Obwohl Veronica Mars am Ende mehr als drei Millionen US-Dollar mehr einnahm als geplant, ist das Budget für einen zweistündigen Film im Vergleich zur klassischen Finanzierung verschwindend gering. Wie Thomas betont, war die Realisierung nur möglich, weil sich die Darsteller und Crew mit einer geringen Gage zufrieden gaben. Nur 23 Drehtage standen dem Team zur Verfügung. Dem Film sieht man das nicht an, aber es stellt sich die Frage, ob dieses Low-Budget-Modell nicht doch eine Ausnahme bleibt.
In etwa 290 US-Kinos lief Veronica Mars am vergangenen Wochenende an. Es ist kein gewöhnlicher Kinostart, denn Warner mietete diese Kinos vorab an. Im Gegenzug bekommt das Studio die kompletten Ticketeinnahmen anstelle der üblichen 50 Prozent. Knapp 242.000 Zuschauer sahen den Film am ersten Wochenende, was in etwa einem Erlös von zwei Millionen US-Dollar entspricht. Das sei nicht schlecht, aber zu wenig, um tatsächlich von einem Erfolg zu sprechen, schreibt Adam B. Vary auf Buzzfeed. Schließlich fehlten noch 3,7 Millionen US-Dollar, um die Produktionskosten wieder reinzuholen. Und wer, wenn nicht die Fans der Serie sollten ins Kino gehen?
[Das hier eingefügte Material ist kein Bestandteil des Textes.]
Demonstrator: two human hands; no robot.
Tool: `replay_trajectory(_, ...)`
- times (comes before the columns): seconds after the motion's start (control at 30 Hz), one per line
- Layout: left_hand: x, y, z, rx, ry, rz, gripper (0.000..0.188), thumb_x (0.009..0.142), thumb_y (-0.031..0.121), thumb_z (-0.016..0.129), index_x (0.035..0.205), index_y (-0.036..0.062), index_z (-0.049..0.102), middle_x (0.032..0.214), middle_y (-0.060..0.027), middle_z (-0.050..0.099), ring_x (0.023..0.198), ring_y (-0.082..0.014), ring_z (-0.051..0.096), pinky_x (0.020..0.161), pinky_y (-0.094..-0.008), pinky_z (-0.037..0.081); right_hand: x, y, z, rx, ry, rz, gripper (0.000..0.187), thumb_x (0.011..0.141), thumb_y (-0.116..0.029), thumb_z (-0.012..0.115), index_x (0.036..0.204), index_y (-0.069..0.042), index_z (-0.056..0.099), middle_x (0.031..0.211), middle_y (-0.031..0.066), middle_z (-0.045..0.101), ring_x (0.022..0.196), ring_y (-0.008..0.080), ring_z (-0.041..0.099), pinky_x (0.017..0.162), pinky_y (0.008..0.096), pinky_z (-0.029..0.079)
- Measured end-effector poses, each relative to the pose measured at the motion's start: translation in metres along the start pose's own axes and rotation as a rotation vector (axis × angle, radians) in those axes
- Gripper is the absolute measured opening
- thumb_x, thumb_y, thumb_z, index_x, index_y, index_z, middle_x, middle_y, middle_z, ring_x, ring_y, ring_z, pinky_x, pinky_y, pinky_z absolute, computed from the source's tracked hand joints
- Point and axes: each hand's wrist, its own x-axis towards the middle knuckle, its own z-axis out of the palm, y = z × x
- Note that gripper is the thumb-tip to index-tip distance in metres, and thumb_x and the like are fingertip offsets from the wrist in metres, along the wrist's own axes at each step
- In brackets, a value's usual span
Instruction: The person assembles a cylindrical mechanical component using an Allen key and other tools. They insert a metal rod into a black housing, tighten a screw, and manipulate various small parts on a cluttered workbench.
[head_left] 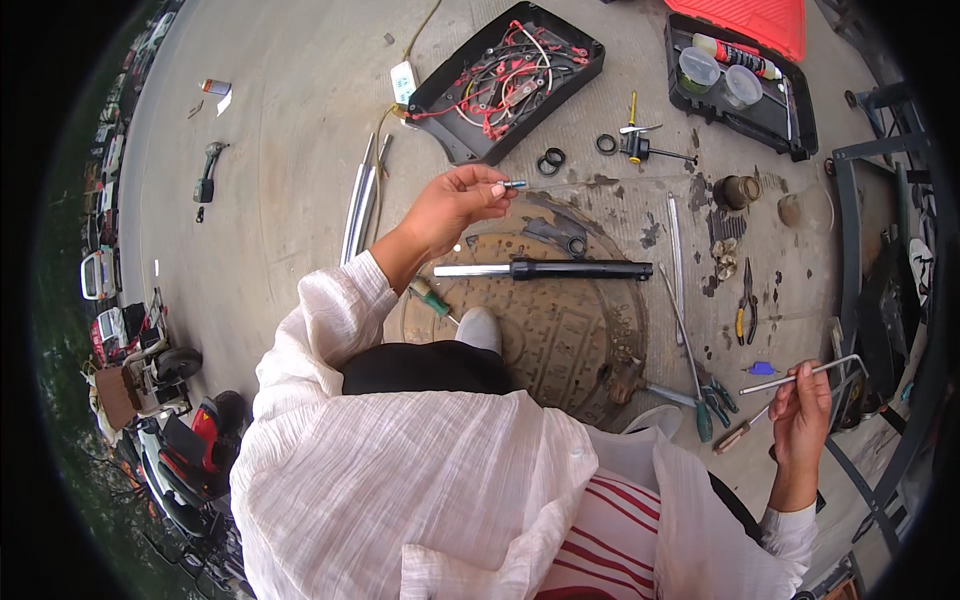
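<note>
My left hand (458, 208) is closed, pinching a small metal bolt (514, 184) between thumb and fingertips above the far edge of the manhole cover (545, 350). At the right, my right hand (803, 412) grips a long L-shaped hex key (842, 363), its bent end pointing away from me. A fork tube (580, 270), black on its right part and bright metal on its left, lies across the cover between my hands. Below my left wrist is a green-handled screwdriver (430, 297), partly hidden by my arm. A second screwdriver (735, 436) lies beside my right hand.
Ahead stand a black tray of tangled wires (510, 80) and an open toolbox (740, 90) with a red lid. Metal tubes (358, 210) lie at left, pliers (747, 305) and a hammer (640, 385) at right. A metal frame (850, 240) borders the right side.
</note>
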Motion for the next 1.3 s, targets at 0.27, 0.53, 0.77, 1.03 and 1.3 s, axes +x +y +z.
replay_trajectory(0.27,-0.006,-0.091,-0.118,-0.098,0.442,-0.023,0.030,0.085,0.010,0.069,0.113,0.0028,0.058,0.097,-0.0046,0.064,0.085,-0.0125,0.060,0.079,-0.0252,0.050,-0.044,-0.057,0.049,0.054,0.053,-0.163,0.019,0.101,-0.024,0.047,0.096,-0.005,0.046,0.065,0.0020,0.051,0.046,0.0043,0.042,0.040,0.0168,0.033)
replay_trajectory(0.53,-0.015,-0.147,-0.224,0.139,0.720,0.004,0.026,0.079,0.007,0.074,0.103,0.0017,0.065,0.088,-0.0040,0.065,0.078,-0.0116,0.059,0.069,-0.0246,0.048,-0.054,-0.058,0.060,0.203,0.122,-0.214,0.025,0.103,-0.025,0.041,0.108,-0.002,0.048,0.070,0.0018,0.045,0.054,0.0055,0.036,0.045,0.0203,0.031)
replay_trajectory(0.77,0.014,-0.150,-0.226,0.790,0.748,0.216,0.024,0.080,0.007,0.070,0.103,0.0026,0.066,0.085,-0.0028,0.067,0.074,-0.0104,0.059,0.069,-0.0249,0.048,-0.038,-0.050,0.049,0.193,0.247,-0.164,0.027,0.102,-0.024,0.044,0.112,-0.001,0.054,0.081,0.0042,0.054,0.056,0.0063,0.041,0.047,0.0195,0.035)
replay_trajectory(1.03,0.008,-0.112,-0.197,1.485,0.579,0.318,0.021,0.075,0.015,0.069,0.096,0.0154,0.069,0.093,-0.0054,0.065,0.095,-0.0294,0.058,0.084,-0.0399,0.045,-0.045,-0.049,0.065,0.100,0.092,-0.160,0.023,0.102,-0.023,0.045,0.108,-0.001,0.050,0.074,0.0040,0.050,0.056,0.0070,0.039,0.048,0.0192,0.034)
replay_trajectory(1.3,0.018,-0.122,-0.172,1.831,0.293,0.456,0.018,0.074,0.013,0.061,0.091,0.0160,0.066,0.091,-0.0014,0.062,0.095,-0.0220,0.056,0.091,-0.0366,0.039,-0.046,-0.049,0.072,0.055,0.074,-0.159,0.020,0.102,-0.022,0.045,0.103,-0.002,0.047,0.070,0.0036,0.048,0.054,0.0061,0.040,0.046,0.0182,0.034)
Streaming ist keine Resteverwertung
Die Details stecken im Online-Verleih. Dass Warner die Kinos angemietet hat, ist nämlich dem Umstand geschuldet, dass Veronica Mars zeitgleich zum Kinostart auch online erscheint – jedenfalls in den USA. In Deutschland müssen die Fans noch auf einen VoD-Termin warten. In der Regel lassen sich die Kinobetreiber in den USA ein Exklusivfenster von 90 Tagen zusichern. Dass Warner mit Veronica Mars das umgeht, ist ein weiterer mutiger Schritt und gleichzeitig ein Eingeständnis an die Online-Community: Nur so ist garantiert, dass alle Unterstützer den Film auch zum Start sehen konnten.
Ganz ideal lief der Start nicht. Warner hatte den Kickstarter-Unterstützern zum Start lediglich einen Code für das eigene Streamingportal Flixster geschickt, was bei vielen nicht lief. Sie hatten gehofft, den Film auf Plattformen wie iTunes oder Amazon gratis sehen zu können. Inzwischen hat Warner reagiert und allen Spendern eine Erstattung angeboten, um den Film auch auf anderen Portalen kaufen zu können.
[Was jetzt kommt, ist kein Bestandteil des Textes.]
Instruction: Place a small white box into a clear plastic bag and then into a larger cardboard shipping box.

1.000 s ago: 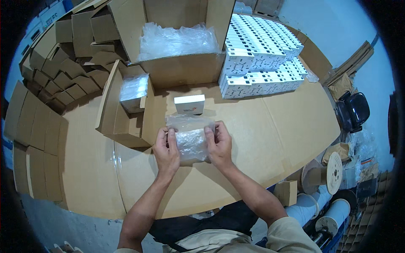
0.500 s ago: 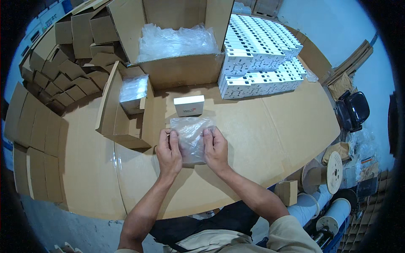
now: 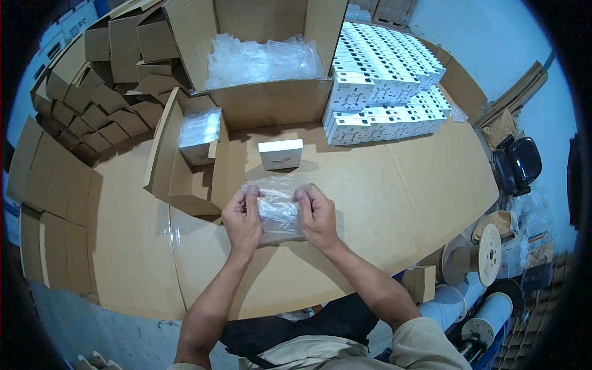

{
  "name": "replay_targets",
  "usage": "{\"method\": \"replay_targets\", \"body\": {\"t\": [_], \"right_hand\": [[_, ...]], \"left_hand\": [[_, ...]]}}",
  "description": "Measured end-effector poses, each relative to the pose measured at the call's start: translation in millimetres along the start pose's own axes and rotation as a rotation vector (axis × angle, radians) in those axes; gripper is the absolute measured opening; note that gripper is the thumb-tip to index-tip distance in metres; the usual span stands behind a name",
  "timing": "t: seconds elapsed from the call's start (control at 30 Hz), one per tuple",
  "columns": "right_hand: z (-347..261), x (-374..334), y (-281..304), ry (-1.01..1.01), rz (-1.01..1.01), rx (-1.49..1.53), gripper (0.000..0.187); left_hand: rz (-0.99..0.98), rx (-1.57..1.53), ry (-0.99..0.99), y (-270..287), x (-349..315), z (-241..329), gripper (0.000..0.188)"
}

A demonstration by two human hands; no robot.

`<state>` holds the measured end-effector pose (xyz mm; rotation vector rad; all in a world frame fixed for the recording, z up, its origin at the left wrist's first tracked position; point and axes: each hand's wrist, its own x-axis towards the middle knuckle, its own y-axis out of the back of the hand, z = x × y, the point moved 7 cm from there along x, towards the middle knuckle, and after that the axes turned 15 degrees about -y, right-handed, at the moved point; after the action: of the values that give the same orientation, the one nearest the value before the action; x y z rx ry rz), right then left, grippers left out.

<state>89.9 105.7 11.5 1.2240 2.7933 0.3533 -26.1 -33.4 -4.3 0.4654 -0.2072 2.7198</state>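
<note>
Between my two hands I hold a clear plastic bag [image 3: 281,213] above the cardboard-covered table. My left hand [image 3: 243,217] pinches its left edge, thumb on top. My right hand [image 3: 317,216] grips the right edge in the same way. Just beyond the bag stands a small white box [image 3: 280,154] with a little print on its front. To the left, close to my left hand, is an open cardboard carton [image 3: 161,161]. Several plastic-wrapped white boxes [image 3: 200,132] sit in its far end.
A large open carton [image 3: 271,102] of clear plastic bags [image 3: 265,61] stands at the back. Stacked white boxes [image 3: 385,80] are at the far right. Folded brown cartons [image 3: 105,105] pile up at the left. Spools [image 3: 489,254] stand beside the table's right edge.
The bag's middle has become more crumpled between my fingers, and its far edge has dropped slightly. My left hand has shifted a little to the left. Both hands keep hold of the bag.
</note>
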Motion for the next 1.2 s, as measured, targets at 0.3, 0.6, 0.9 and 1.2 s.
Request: {"method": "replay_targets", "body": {"t": [0.3,0.6,0.9,1.2], "right_hand": [[12.5,13.5,24.8,-0.063,0.004,0.059,0.024],[15.1,14.5,32.8,-0.05,0.106,0.098,0.025],[11.1,17.6,28.5,-0.026,0.036,0.053,0.022],[13.8,16.9,23.3,-0.072,0.009,0.111,0.024]], "left_hand": [[-0.372,-0.197,0.234,-20.9,-15.6,-16.9,0.031],[-0.171,-0.371,0.396,-14.0,-12.4,-19.5,0.013],[-0.236,-0.14,0.168,-17.4,-6.8,-7.6,0.023],[-0.345,-0.016,0.14,-21.5,-13.5,-26.8,0.023]]}}
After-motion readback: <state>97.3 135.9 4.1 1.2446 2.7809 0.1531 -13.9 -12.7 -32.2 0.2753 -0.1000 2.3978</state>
Den Startproblemen zum Trotz könnte das von den Studios oft als Resteverwertung geschasste VoD-Geschäft entscheidend sein. Nicht nur löst Veronica Mars das traditionelle Modell mit Vertriebsfenstern auf. Am Wochenende war der Film auf Platz drei der Filmcharts und die erste Staffel der Serie auf Platz eins der TV-Charts in iTunes. Die Mundpropaganda in den sozialen Netzwerken scheint also zu funktionieren und den Film auf diesem Weg zum Erfolg zu machen.
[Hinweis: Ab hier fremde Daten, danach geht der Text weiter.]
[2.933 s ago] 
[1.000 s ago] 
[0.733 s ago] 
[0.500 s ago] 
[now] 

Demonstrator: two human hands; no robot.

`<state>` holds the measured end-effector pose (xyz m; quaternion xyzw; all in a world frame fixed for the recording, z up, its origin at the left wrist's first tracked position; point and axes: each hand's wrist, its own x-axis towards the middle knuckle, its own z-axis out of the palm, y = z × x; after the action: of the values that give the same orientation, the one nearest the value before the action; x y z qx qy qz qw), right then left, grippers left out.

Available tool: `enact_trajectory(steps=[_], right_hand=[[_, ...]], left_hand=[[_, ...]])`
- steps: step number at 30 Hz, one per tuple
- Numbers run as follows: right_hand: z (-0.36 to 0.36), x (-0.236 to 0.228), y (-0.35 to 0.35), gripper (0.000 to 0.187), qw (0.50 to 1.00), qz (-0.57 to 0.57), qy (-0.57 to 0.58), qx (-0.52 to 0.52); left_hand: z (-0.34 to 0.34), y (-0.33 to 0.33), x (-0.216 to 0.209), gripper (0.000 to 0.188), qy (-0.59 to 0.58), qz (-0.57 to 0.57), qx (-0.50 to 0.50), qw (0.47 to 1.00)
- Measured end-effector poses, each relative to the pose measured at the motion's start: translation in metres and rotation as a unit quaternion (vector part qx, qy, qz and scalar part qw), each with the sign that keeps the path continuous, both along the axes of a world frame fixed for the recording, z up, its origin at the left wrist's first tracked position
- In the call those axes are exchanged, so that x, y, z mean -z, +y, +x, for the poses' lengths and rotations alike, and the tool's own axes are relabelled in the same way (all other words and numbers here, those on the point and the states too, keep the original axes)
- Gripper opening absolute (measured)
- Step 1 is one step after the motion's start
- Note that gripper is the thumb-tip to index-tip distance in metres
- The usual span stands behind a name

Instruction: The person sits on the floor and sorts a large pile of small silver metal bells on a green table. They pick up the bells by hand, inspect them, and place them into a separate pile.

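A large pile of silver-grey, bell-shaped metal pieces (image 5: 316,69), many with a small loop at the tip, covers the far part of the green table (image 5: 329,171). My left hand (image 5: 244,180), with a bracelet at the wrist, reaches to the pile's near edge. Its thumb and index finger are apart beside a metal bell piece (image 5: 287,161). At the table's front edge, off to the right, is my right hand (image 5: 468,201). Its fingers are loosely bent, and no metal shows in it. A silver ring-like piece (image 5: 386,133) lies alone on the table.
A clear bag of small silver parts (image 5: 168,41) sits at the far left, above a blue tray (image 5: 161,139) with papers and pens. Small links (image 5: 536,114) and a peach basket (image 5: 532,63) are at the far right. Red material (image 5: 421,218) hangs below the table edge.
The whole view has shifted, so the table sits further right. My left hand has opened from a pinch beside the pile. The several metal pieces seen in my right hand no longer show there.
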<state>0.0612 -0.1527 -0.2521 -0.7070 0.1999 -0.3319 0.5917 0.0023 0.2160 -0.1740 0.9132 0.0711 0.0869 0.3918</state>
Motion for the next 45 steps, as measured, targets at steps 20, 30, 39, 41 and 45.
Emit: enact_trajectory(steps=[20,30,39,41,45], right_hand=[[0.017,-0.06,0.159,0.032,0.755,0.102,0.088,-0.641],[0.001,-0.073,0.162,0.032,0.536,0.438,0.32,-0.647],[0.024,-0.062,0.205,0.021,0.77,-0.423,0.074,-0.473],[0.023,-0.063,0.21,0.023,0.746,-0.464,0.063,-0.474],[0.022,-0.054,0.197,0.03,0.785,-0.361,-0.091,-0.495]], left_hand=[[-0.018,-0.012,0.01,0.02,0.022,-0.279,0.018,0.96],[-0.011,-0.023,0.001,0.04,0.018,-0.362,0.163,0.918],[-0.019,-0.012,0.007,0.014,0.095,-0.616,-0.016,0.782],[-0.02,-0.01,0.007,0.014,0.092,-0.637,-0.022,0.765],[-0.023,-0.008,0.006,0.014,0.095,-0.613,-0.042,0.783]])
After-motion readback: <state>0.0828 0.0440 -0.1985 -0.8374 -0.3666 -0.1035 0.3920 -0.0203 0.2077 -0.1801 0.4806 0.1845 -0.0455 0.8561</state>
Und auch wenn Veronica Mars am Ende bloß ein Einzelphänomen ist, dass von einer Gruppe leidenschaftlicher Fans finanziert wurde: Eines hat der Film schon jetzt erreicht. Die großen Studios sind einmal mehr aufmerksam geworden auf die Möglichkeiten, die aus dem Netz kommen. Und auch für die pfiffige Detektivin muss es nicht der letzte Auftritt sein. Man habe sich mit Warner auf eine Zahl geeinigt, sagt Rob Thomas, bei der über einen weiteren Film nachgedacht wird.